Saturday, September 03, 2005

We keep trying to tell them 

One of the ideas that ham radio operators keep try to drive home to the FCC and other elected officials is that when the deification really strikes the rotating blade that amateur radio is one of the few forms of communications that are reliable. Commercial providers like cell phone companies which are in business to make money invest only enough to insure the continuing flow of revenue under mildly abnormal conditions.

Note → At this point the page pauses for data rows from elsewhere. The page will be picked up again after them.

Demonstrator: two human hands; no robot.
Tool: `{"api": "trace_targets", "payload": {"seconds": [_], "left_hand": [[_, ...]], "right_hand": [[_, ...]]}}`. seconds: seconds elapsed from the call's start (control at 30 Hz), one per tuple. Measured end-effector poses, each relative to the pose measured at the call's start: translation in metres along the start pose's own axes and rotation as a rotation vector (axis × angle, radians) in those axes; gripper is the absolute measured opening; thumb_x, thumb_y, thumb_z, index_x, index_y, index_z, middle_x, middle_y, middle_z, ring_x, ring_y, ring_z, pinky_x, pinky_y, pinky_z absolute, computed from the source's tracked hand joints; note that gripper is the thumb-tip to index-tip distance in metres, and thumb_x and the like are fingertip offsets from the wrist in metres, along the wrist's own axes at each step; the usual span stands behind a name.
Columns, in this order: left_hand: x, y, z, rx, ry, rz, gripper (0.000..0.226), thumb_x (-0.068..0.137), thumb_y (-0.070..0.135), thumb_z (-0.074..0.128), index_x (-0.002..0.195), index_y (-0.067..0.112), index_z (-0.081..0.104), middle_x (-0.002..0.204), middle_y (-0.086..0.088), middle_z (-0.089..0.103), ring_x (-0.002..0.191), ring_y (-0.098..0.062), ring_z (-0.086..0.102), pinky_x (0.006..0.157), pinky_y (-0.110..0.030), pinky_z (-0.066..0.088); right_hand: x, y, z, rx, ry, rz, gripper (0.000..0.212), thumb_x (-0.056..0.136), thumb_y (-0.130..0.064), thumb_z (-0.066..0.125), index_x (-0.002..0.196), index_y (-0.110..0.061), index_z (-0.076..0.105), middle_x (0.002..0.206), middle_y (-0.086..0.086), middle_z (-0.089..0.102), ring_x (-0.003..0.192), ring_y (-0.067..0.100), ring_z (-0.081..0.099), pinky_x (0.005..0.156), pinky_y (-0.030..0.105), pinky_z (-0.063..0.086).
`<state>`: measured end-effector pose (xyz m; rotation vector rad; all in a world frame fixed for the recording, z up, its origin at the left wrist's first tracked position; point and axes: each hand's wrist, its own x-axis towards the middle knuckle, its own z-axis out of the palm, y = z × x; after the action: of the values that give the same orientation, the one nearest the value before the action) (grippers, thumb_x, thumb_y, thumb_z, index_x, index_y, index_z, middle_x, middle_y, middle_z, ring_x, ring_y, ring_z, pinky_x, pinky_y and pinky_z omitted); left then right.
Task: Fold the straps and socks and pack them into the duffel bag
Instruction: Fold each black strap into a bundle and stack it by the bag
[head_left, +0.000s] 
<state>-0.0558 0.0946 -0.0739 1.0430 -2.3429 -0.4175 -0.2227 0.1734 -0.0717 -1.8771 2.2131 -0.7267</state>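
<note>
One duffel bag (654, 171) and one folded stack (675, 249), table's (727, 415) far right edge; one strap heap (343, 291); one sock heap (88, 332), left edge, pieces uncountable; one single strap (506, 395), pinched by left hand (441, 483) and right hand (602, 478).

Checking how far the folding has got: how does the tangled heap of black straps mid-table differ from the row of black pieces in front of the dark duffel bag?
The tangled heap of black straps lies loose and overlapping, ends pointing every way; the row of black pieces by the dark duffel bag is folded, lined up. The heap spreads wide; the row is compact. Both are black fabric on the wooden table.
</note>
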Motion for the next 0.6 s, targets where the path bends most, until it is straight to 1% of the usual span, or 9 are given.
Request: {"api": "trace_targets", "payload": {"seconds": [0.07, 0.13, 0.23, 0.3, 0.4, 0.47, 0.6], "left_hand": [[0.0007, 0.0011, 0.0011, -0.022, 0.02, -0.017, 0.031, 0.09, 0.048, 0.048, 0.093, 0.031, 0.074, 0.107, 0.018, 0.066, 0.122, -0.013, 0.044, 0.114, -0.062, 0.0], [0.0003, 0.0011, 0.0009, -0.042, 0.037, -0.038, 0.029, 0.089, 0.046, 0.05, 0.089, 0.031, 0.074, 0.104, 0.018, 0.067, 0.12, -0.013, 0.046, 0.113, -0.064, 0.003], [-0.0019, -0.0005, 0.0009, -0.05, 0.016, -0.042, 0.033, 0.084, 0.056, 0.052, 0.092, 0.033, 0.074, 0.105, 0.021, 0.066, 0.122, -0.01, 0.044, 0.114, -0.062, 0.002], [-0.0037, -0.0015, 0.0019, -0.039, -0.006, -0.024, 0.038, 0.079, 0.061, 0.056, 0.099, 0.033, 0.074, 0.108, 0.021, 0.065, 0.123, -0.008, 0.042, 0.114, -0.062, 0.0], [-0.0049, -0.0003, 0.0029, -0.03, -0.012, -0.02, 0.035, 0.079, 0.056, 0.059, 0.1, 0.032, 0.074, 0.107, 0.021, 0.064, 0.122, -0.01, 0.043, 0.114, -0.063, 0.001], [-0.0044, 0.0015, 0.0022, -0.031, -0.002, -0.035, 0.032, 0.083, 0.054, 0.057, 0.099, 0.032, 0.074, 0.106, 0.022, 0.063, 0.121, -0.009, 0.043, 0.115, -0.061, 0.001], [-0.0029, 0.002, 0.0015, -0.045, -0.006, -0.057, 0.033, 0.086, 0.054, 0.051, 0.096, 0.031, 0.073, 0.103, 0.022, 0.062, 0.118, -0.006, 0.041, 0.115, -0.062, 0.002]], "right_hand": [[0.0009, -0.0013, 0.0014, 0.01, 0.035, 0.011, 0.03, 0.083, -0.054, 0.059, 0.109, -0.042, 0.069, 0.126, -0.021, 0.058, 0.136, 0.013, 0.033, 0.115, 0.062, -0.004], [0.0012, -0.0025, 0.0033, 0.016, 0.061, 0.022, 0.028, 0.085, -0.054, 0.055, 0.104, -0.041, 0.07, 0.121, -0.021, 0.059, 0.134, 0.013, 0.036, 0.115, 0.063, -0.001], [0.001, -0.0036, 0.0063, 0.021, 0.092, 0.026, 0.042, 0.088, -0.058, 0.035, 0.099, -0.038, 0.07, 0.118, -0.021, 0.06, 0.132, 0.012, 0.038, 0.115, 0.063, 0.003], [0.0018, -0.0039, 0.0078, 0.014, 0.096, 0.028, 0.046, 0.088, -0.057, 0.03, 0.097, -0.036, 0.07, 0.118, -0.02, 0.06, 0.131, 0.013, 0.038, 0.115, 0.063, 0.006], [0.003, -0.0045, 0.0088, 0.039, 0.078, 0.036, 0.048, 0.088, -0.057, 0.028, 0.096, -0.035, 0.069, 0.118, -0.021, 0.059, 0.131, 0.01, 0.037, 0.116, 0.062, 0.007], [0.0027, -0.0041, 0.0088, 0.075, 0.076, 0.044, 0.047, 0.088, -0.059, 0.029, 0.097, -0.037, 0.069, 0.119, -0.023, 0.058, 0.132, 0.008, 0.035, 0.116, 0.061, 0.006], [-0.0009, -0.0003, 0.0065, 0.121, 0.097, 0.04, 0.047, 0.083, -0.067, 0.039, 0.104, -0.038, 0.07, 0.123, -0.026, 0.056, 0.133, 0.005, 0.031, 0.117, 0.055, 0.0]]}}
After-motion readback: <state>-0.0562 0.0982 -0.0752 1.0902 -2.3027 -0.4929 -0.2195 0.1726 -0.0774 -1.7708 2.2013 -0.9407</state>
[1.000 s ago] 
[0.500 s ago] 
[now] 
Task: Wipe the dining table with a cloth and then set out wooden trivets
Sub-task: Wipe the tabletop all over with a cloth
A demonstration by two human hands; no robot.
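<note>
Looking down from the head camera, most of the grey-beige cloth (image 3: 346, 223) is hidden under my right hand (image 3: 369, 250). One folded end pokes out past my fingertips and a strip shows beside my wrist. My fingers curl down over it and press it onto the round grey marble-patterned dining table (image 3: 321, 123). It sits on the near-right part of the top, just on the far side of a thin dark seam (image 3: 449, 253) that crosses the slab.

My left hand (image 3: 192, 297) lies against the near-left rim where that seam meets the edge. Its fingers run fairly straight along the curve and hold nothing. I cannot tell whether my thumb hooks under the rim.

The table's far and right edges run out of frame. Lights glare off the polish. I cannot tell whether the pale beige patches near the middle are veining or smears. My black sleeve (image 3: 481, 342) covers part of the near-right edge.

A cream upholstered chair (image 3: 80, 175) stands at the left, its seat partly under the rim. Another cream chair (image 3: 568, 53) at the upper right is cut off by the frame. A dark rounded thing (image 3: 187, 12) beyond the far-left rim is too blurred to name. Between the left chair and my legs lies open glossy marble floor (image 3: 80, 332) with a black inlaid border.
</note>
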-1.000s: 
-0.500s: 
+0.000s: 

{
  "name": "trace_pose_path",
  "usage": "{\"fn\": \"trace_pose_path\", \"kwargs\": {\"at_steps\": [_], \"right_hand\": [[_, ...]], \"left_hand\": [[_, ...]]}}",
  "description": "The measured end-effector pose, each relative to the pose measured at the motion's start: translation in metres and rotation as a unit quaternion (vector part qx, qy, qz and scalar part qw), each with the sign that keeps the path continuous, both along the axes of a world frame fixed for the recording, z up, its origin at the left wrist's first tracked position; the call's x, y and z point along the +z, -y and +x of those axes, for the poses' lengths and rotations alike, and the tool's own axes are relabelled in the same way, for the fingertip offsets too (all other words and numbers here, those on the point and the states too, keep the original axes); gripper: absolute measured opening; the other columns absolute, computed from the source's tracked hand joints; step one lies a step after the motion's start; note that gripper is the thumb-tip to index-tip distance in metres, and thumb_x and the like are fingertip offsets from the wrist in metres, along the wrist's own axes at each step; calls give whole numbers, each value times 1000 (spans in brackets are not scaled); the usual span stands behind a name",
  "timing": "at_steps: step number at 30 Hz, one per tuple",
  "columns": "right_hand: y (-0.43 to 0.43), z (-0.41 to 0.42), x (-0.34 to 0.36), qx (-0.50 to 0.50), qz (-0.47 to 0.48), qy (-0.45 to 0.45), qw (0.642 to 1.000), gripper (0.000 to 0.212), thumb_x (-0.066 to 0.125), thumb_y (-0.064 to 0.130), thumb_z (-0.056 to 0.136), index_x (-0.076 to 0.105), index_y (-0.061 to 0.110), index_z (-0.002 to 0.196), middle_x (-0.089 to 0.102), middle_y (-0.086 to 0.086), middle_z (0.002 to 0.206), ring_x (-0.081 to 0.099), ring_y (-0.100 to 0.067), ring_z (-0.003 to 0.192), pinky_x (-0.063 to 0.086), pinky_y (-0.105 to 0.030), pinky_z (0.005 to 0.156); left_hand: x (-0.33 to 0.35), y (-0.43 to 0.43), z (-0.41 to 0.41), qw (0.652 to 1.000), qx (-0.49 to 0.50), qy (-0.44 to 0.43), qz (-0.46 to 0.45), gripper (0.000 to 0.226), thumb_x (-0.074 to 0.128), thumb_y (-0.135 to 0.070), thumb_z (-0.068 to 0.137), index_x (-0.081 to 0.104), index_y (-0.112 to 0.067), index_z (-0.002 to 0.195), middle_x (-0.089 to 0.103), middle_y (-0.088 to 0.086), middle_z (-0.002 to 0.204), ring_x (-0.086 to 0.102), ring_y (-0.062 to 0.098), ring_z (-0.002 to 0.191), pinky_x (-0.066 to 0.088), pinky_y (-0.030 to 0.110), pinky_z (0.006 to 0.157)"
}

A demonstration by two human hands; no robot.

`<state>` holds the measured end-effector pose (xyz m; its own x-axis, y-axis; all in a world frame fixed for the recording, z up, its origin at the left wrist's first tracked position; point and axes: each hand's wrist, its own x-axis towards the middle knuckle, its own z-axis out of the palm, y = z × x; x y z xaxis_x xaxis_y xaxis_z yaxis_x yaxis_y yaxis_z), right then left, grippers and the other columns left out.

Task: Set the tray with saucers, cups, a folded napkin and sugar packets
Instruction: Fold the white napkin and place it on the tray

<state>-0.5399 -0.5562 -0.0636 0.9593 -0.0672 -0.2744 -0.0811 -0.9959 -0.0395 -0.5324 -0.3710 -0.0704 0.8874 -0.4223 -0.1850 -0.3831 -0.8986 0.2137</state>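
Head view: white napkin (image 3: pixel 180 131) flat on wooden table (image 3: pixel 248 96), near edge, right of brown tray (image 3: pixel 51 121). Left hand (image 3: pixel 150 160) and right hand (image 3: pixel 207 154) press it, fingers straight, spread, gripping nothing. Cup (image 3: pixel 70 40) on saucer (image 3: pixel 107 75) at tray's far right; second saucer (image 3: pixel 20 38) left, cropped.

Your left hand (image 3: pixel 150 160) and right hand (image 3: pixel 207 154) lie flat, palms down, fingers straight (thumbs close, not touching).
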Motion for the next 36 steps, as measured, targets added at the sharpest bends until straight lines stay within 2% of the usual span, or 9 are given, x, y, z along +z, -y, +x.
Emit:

Don't get me wrong, this is not a criticism it is what they do and I understand. It would not be pragmatic for a cell phone company to maintain the state of disaster readiness that amateur radio can provide. What does continue to amaze me is that public officials who obviously don't have the technical knowledge, and shouldn't be expected to, don't seek the guidance of those that do. Then when confronted with a monumental disaster like Katrina wonder why their high tech communications infrastructure collapses. I have my doubts but perhaps this time in the aftermath they will learn from it.

Here is an example of what I'm talking about from EE Times.

Louisiana governor blasts faulty wireless network

WASHINGTON — Struggling to cope with widespread chaos in
hurricane-ravaged New Orleans, Louisiana Gov. Kathleen Babineaux Blanco
blasted telecommunications providers for the apparent collapse of the
state's wireless network.

"The communications network is completely gone," Blanco said Thursday
(Sept. 1) as the situation in New Orleans grew more chaotic by the hour.
Blanco said wireless networks throughout the state remained down, and
that state officials were unable to use hand-held communications devices
like Blackberrys.

Hurricane Katrina has again exposed shortcomings in emergency
communications networks and the vulnerability of wireless networks
during emergencies. Critics said more spectrum needs to be earmarked for
emergency communications, and that networks need more redundancy to
function in disasters.

As of Friday, calls to hurricane relief centers in Louisiana were still
not being answered. The only response was that "all circuits are busy."

Back when Clinton was in office, I had to read through a stack of FEMA docs.

The importance of amateur radio was obvious and prominent.

I wonder if this has changed with the change in the administration and the change in emphasis at FEMA.